> _TASK INSTRUCTIONS_:
Read the lines below. Copy out any that hold the string "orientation".

> _DATA PROVIDED_:
· · · ·

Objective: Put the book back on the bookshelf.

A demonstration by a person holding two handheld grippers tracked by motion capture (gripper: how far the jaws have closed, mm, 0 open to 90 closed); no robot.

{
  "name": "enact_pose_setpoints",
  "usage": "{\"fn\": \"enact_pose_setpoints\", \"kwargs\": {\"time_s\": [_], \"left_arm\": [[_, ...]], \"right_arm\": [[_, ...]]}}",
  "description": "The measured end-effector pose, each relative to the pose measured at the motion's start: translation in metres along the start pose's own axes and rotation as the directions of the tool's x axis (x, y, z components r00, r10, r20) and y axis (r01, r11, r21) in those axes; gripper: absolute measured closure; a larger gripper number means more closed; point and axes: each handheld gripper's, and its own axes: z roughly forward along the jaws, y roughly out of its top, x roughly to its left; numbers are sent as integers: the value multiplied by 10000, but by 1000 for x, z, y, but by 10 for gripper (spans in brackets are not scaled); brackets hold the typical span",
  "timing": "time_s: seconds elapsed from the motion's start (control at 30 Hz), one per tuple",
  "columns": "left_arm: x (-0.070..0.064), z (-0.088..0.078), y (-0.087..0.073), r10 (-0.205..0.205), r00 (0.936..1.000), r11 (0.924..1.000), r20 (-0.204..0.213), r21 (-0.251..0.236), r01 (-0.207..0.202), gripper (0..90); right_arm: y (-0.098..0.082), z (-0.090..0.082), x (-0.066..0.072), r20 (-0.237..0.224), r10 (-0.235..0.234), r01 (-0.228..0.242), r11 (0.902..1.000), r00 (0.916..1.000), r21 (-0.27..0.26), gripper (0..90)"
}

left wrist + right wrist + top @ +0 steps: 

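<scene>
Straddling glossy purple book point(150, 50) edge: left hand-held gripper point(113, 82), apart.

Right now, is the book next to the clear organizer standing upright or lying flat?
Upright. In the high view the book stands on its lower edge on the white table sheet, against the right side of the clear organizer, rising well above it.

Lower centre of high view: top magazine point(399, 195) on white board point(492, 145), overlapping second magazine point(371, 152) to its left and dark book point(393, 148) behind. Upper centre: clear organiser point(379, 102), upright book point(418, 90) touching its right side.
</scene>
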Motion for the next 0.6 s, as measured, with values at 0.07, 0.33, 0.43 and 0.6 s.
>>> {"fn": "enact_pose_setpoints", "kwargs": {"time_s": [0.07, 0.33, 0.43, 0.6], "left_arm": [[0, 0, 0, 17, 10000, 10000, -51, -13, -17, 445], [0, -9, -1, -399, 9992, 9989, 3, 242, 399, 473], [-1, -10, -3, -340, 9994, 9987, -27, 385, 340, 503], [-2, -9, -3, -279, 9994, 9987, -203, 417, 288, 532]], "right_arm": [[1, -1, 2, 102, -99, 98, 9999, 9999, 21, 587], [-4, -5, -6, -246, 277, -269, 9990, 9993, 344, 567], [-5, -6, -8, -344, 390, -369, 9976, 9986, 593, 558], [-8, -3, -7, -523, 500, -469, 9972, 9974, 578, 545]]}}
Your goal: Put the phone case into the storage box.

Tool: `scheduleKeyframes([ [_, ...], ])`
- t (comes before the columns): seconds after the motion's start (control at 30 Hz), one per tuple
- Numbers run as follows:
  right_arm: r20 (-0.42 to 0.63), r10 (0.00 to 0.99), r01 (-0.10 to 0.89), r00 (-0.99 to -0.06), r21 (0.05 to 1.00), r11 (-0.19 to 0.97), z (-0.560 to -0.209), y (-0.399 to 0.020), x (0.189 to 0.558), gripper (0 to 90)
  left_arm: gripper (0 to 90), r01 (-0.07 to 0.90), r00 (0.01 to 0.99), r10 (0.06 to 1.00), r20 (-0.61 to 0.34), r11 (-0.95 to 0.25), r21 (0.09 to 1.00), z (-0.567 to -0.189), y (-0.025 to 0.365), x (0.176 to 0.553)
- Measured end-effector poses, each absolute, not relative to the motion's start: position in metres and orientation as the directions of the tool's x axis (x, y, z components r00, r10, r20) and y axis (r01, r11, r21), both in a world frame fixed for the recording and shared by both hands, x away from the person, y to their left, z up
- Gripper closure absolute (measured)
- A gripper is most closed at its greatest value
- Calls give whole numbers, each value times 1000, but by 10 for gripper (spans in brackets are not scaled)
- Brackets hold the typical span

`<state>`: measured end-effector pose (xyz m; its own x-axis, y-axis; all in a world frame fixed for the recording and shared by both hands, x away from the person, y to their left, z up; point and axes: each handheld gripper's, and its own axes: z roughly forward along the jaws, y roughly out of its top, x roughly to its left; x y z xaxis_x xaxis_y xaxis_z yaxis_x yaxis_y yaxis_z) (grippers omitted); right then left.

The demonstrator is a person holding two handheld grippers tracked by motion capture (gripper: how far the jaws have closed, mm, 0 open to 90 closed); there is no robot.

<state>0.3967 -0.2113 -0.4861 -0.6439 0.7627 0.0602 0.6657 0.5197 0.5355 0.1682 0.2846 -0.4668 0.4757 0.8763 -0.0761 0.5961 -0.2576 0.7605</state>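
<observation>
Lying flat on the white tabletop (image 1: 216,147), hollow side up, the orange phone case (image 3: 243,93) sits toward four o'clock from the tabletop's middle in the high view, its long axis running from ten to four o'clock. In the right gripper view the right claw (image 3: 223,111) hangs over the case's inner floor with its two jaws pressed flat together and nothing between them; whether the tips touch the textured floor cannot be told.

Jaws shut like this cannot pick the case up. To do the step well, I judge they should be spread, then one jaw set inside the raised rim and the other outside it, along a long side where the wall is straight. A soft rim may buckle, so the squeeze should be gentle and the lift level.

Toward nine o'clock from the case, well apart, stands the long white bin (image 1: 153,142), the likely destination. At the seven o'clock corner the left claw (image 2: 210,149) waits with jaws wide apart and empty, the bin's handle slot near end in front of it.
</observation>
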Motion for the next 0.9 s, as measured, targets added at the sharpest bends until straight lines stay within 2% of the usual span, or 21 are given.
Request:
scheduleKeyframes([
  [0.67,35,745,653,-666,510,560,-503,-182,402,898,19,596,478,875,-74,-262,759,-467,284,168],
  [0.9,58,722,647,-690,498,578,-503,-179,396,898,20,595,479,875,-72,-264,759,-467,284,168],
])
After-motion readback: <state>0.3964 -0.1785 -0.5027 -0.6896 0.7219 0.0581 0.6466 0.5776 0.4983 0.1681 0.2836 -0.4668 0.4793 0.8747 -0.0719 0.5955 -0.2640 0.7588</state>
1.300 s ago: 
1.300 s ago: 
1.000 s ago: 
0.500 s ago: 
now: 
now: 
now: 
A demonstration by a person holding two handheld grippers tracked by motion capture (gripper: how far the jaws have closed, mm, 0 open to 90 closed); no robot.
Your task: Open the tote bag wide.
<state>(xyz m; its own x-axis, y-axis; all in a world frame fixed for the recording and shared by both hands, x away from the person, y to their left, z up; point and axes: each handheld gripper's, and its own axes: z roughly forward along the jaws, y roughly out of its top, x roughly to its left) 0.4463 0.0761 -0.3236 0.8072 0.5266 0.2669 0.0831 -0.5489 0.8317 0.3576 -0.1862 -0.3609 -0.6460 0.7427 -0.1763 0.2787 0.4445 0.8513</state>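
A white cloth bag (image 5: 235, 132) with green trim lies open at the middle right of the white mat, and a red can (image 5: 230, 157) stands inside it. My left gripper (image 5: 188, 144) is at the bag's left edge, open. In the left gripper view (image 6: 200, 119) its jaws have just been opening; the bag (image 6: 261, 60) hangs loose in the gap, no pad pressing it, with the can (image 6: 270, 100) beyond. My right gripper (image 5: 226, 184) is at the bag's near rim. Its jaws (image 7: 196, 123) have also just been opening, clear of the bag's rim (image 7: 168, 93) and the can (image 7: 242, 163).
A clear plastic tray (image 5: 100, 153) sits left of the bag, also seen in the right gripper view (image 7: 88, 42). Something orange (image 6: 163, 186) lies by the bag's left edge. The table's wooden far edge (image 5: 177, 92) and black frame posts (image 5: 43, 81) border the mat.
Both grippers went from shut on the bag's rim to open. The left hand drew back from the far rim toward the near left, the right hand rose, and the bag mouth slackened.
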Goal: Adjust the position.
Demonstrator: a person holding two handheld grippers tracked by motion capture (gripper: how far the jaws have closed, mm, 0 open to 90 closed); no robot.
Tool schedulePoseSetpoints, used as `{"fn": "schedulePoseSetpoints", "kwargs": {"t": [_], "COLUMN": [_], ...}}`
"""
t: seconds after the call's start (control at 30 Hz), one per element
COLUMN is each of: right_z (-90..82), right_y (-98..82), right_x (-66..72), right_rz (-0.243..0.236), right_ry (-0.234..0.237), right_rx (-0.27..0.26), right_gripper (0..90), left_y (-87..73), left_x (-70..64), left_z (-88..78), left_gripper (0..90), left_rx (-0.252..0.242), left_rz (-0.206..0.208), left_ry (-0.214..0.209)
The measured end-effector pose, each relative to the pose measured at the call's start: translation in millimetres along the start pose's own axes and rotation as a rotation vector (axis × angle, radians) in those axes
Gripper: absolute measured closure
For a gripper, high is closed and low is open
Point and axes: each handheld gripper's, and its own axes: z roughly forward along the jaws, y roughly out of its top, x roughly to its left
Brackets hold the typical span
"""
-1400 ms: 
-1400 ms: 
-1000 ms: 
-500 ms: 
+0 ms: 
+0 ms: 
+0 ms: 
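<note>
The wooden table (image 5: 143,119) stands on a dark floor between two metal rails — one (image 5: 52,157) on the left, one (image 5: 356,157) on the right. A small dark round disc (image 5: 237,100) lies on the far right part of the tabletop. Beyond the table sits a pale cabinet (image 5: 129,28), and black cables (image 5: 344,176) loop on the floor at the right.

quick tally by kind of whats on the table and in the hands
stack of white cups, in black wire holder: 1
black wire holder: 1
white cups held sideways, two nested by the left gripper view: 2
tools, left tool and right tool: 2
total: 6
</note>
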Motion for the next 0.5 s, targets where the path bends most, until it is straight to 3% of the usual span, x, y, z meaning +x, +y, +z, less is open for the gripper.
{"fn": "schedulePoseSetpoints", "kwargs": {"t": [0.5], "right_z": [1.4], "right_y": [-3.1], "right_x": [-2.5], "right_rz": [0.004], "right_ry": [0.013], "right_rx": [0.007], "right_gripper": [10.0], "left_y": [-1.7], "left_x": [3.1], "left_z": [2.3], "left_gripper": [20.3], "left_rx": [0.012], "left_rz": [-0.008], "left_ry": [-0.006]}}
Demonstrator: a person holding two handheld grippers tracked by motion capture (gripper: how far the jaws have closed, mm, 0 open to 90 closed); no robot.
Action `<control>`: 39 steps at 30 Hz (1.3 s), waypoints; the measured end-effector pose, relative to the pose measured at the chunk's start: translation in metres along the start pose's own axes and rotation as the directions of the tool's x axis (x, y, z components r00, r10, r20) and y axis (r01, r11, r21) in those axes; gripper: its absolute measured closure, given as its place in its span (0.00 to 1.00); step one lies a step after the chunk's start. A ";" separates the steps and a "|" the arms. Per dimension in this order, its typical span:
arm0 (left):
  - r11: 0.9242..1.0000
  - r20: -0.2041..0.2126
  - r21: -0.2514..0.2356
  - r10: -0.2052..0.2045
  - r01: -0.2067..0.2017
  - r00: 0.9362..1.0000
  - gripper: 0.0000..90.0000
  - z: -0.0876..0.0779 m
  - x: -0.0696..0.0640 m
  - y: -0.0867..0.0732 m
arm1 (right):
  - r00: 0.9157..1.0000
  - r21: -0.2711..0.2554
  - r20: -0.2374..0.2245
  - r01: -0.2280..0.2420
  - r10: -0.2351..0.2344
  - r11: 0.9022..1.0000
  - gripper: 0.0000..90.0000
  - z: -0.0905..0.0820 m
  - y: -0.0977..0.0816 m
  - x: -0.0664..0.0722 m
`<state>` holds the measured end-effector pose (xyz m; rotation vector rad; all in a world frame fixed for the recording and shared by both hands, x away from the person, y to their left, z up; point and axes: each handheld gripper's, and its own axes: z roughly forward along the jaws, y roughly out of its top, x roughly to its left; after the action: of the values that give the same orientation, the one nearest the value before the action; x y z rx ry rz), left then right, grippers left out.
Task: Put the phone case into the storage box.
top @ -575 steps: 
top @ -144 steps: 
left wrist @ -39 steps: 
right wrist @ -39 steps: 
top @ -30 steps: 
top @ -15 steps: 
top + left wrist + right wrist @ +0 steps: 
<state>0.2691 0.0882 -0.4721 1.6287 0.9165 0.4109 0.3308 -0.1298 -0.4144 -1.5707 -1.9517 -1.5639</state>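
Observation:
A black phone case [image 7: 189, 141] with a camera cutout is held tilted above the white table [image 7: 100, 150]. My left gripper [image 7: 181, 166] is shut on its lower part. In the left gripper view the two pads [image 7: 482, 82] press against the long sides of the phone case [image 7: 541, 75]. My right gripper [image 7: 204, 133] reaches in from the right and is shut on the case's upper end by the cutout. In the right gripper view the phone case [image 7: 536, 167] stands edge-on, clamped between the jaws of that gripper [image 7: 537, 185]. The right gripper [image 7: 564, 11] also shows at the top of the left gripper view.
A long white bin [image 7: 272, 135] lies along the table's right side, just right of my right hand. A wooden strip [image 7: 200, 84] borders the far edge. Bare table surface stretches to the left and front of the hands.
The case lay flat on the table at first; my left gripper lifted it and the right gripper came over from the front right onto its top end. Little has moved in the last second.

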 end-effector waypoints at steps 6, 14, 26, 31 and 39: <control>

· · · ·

> _ANSWER TO THE PROBLEM_:
- Measured end-effector poses, each absolute, not relative to the motion's start: position in metres and orientation as the directions of the tool's x axis (x, y, z components r00, r10, r20) and y axis (r01, r11, r21), both in a world frame fixed for the recording and shared by both hands, x away from the person, y to their left, z up
`<state>` holds the measured end-effector pose (xyz m; rotation vector rad; all in a world frame fixed for the recording and shared by both hands, x away from the person, y to their left, z up; point and axes: each handheld gripper's, and its own axes: z roughly forward along the jaws, y roughly out of its top, x roughly to its left; after the action: of the values that give the same orientation, the one nearest the value before the action; x y z rx ry rz), left then right, grippers left out.

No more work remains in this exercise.